> [EXERCISE DESCRIPTION]
Write out the entries below once more, exactly.

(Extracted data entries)

################

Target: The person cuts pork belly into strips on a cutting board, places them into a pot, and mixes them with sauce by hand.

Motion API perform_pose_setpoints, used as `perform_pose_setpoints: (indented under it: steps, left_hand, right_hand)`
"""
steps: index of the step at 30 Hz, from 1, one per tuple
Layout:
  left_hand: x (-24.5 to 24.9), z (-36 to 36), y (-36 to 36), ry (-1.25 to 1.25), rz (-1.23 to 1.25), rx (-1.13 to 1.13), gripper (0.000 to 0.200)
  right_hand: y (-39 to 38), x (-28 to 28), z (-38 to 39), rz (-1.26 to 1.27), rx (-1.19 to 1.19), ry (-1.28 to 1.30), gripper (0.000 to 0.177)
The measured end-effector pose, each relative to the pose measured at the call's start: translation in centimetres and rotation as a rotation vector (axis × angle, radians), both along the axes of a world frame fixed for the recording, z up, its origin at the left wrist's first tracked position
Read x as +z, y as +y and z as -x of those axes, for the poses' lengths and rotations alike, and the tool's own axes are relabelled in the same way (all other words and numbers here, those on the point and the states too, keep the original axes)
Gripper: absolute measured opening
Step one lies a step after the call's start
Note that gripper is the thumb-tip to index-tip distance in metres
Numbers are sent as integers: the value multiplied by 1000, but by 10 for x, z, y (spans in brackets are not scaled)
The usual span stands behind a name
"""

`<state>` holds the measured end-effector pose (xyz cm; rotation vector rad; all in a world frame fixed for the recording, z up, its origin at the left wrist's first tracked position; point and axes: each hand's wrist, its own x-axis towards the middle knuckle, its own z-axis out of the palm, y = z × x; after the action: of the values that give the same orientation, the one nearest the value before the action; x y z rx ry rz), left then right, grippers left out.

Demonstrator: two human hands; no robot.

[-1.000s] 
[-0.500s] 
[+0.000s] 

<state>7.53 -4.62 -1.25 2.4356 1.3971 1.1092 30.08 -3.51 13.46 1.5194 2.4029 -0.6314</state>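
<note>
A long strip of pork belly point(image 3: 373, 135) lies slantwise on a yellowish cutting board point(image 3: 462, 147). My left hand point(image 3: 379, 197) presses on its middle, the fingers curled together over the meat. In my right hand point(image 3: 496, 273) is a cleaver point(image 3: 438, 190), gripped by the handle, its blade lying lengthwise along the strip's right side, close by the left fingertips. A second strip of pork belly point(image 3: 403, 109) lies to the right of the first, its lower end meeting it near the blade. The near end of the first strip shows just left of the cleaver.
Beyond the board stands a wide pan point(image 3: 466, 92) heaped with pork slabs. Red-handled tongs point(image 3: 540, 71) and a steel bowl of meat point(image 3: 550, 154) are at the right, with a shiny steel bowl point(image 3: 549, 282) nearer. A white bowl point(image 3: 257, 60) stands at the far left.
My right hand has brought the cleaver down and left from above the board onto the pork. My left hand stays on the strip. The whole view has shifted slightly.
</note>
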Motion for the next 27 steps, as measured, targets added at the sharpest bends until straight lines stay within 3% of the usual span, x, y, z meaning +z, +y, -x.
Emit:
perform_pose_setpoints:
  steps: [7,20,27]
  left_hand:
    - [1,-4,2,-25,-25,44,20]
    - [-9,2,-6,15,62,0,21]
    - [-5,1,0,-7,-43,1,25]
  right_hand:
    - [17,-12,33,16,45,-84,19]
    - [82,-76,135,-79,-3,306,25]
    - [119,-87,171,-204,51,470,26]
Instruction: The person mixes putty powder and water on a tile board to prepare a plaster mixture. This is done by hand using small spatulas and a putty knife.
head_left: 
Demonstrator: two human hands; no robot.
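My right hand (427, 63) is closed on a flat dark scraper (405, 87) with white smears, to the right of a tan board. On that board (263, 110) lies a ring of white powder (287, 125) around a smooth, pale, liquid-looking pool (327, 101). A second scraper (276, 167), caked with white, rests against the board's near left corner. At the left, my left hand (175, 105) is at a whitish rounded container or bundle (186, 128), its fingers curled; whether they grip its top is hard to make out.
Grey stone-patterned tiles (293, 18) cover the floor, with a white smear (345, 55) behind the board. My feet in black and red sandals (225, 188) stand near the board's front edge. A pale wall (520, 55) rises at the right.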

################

> [PROBLEM SOLUTION]
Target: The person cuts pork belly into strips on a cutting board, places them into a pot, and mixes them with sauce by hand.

Motion API perform_pose_setpoints, used as `perform_pose_setpoints: (indented under it: steps, left_hand, right_hand)`
"""
steps: index of the step at 30 Hz, from 1, one per tuple
Layout:
  left_hand: x (-24.5 to 24.9), z (-36 to 36), y (-36 to 36), ry (-1.25 to 1.25), rz (-1.23 to 1.25), rx (-1.13 to 1.13), gripper (0.000 to 0.200)
  right_hand: y (-39 to 38), x (-28 to 28), z (-38 to 39), rz (-1.26 to 1.27), rx (-1.19 to 1.19), ry (-1.28 to 1.30), gripper (0.000 to 0.177)
The measured end-effector pose, each relative to the pose measured at the call's start: translation in centimetres and rotation as a rotation vector (axis × angle, radians), both along the axes of a world frame fixed for the recording, z up, its origin at the left wrist's first tracked position
Read x as +z, y as +y and z as -x of those axes, for the poses' lengths and rotations alike, and the tool's own axes are relabelled in the same way (all other words and numbers here, those on the point and the states too, keep the original axes)
Gripper: absolute measured opening
Step one lies a step after the call's start
Note that gripper is the thumb-tip to index-tip distance in metres
Numbers are sent as integers: the value multiplied by 1000, but by 10 for x, z, y (spans in brackets are not scaled)
The usual span stands behind a name
"""

`<state>` holds the measured end-effector pose (xyz cm; rotation vector rad; all in a world frame fixed for the recording, z up, its origin at the left wrist's first tracked position; point and axes: each hand's wrist, its own x-axis towards the middle knuckle, its own z-axis out of the palm, y = z × x; after the action: of the values that give the same orientation, the one nearest the value before the action; x y z rx ry rz), left then right, grippers left out.

Demonstrator: two human hands; no robot.

[-1.000s] 
[-0.500s] 
[+0.000s] 

<state>7.53 -4.62 -1.25 2.4356 1.3971 1.1092 30.08 -3.51 13.46 1.5194 2.4029 -0.6314</state>
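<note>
A long strip of pork belly point(image 3: 373, 135) lies slantwise on a yellowish cutting board point(image 3: 462, 147). My left hand point(image 3: 379, 197) presses on its middle, the fingers curled together over the meat. In my right hand point(image 3: 496, 273) is a cleaver point(image 3: 438, 190), gripped by the handle, its blade lying lengthwise along the strip's right side, close by the left fingertips. A second strip of pork belly point(image 3: 403, 109) lies to the right of the first, its lower end meeting it near the blade. The near end of the first strip shows just left of the cleaver.
Beyond the board stands a wide pan point(image 3: 466, 92) heaped with pork slabs. Red-handled tongs point(image 3: 540, 71) and a steel bowl of meat point(image 3: 550, 154) are at the right, with a shiny steel bowl point(image 3: 549, 282) nearer. A white bowl point(image 3: 257, 60) stands at the far left.
My right hand has brought the cleaver down and left from above the board onto the pork. My left hand stays on the strip. The whole view has shifted slightly.
</note>
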Motion for the next 27 steps, as measured, targets added at the sharpest bends until straight lines stay within 3% of the usual span, x, y, z meaning +z, +y, -x.
Emit:
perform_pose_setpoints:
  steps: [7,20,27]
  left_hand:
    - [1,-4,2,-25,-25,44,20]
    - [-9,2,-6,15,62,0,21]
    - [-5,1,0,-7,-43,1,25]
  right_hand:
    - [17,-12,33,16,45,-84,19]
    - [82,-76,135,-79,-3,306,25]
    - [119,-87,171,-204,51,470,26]
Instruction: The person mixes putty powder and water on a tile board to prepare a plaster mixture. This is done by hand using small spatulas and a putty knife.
head_left: 
Demonstrator: two human hands; no robot.
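My right hand (427, 63) is closed on a flat dark scraper (405, 87) with white smears, to the right of a tan board. On that board (263, 110) lies a ring of white powder (287, 125) around a smooth, pale, liquid-looking pool (327, 101). A second scraper (276, 167), caked with white, rests against the board's near left corner. At the left, my left hand (175, 105) is at a whitish rounded container or bundle (186, 128), its fingers curled; whether they grip its top is hard to make out.
Grey stone-patterned tiles (293, 18) cover the floor, with a white smear (345, 55) behind the board. My feet in black and red sandals (225, 188) stand near the board's front edge. A pale wall (520, 55) rises at the right.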

What the exercise asked for is complete.